Musica & Spettacolo
L’universo complesso del jazz di Kenny Wheeler
Nel 2014 lessi su un periodico nazionale che il trombettista e compositore canadese Kenny Wheeler fosse ridotto sul lastrico ed in fin di vita. Com’era possibile che un genio della musica versasse in condizioni tanto drammatiche?
Di Rosamaria Fumarola
Nel 2014 lessi su un periodico nazionale che il trombettista e compositore canadese Kenny Wheeler fosse in fin di vita, ricoverato assieme alla moglie in un ospedale in Inghilterra e ridotto sul lastrico a causa delle costose cure a cui era costretto a sottoporsi. La notizia era per addetti ai lavori perché se sei un jazzista, anche un grande jazzista, non hai mai la visibilità ed il pubblico delle star del rock.

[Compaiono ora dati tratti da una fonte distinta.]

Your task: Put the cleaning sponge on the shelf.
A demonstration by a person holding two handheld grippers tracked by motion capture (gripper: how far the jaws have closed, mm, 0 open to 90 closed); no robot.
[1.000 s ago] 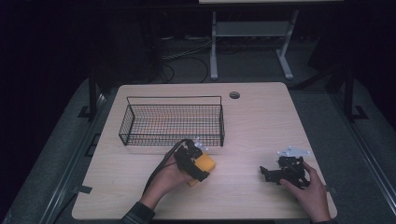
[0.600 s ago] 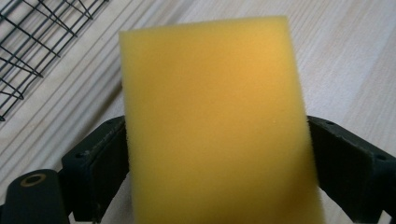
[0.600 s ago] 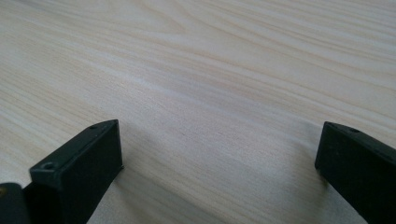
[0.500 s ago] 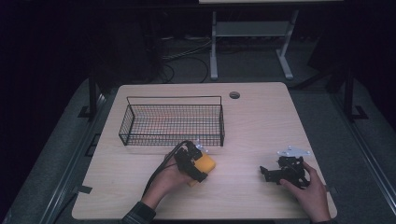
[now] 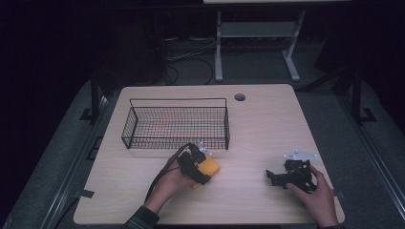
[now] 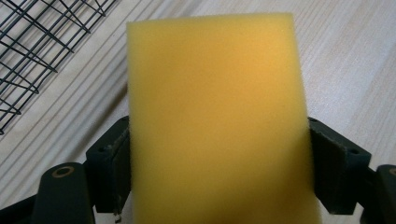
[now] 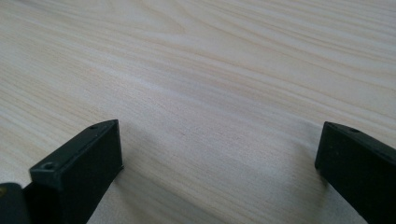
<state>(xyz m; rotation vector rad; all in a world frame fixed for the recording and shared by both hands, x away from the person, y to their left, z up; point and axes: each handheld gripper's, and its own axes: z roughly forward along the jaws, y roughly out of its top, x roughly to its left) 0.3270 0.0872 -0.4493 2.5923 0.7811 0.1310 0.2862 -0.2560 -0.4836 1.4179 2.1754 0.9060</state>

Ne rimasi profondamente colpita: com’era mai possibile che un talento della tromba e della composizione, un innovatore raffinato come Wheeler fosse costretto a dipendere dalle raccolte fondi dei suoi amici per sopravvivere? Com’era possibile che un artista che aveva creato mondi paralleli e sofisticati di irraggiungibile bellezza non vedesse riconosciuto dal destino il meritato valore e la condizione di genio? Il mio era ovviamente il ragionamento di un’ingenua che credeva che per alcuni non valesse ciò che purtroppo vale per tutti e senz’appello. Una volta a casa cercai i due suoi album a cui più ero legata: quella musica aveva riempito le mie giornate una quindicina di anni prima, quando le mie frequentazioni mi avevano permesso di imbattermi in simili capolavori, quando con un’audiocassetta registravo i pezzi jazz che la radio trasmetteva. Ricordo ancora la rabbia quando un amico mi sottrasse la registrazione di “Music for Large and Small Ensemble” e la gioia poi per l’acquisto del cd! Ricordo anche la tristezza per la solitudine di un certo tipo di bellezza, che amavo ma che condividevo con pochi, bellezza per me irrinunciabile come un vizio e fonte di una gioia profonda, che sapevo bene il mondo non avrebbe mai potuto riservarmi. Wheeler muore il 18 settembre 2014, ad ottantaquattro anni.
Era nato in Canada nel 1930 ma il suono per il quale era diventato famoso era molto inglese, perché in Inghilterra aveva vissuto e lavorato per gran parte della sua esistenza, accanto a musicisti del calibro di Keith Jarrett, Dave Holland, Paul Bley, Steve Coleman, Ralph Towner, Jan Garbarek, per citarne solo pochissimi. Ovviamente non si può parlare di lui senza ricordare gli Azimuth con John Taylor al piano e Norma Winston alla voce. Ma perché interessarsi alla musica di questo musicista? Chi come me lo ha amato non potrebbe che rispondere con una sola parola: raffinatezza, che tuttavia non è mai in lui vuota forma, ma elegante e “pietoso” canto di umanità, anche dolente, consapevole. Ecco io ho ascoltato Wheeler perché mi pareva sapesse raccogliere ogni goccia di sangue e renderla segno elegante, profumo in grado almeno in parte di consolare dal dolore. E poi per la varietà delle sue improvvisazioni, la libertà assoluta del fraseggio, cui faceva sempre da contraltare la solidità del rigore ritmico. Non posso negare che a tutt’oggi il già citato “Music for Large and Small Ensemble” o “Deer Wan” con Garbarek, Abercrombie, Holland, De Jonette, producono in me il senso di una sacralità senz’altro impastata con una componente esistenziale, quella di una larga parte della mia vita anche attuale, ma pure con una estetica, una dimensione alta in grado di riscattare dalle umane bassezze. A tutt’oggi l’ascolto di alcuni autori importanti come Kenny Wheeler sostituisce il vuoto inutile di certe feste comandate, restituendo autenticità al mio tempo.
Per un approccio iniziale con la sua musica consiglio oltre i due album di cui ho già detto, “Angel Song” del 1997 con Lee Konitz, Bill Frisell e Dave Holland e “Where do we go from here?” con John Taylor. Ricordo infine che in “Music for Large and Small Ensemble” doppio cd di cui personalmente amo ogni brano, Wheeler si avvale tra gli altri della collaborazione di Peter Erskine, Norma Winston, John Abercrombie, John Taylor.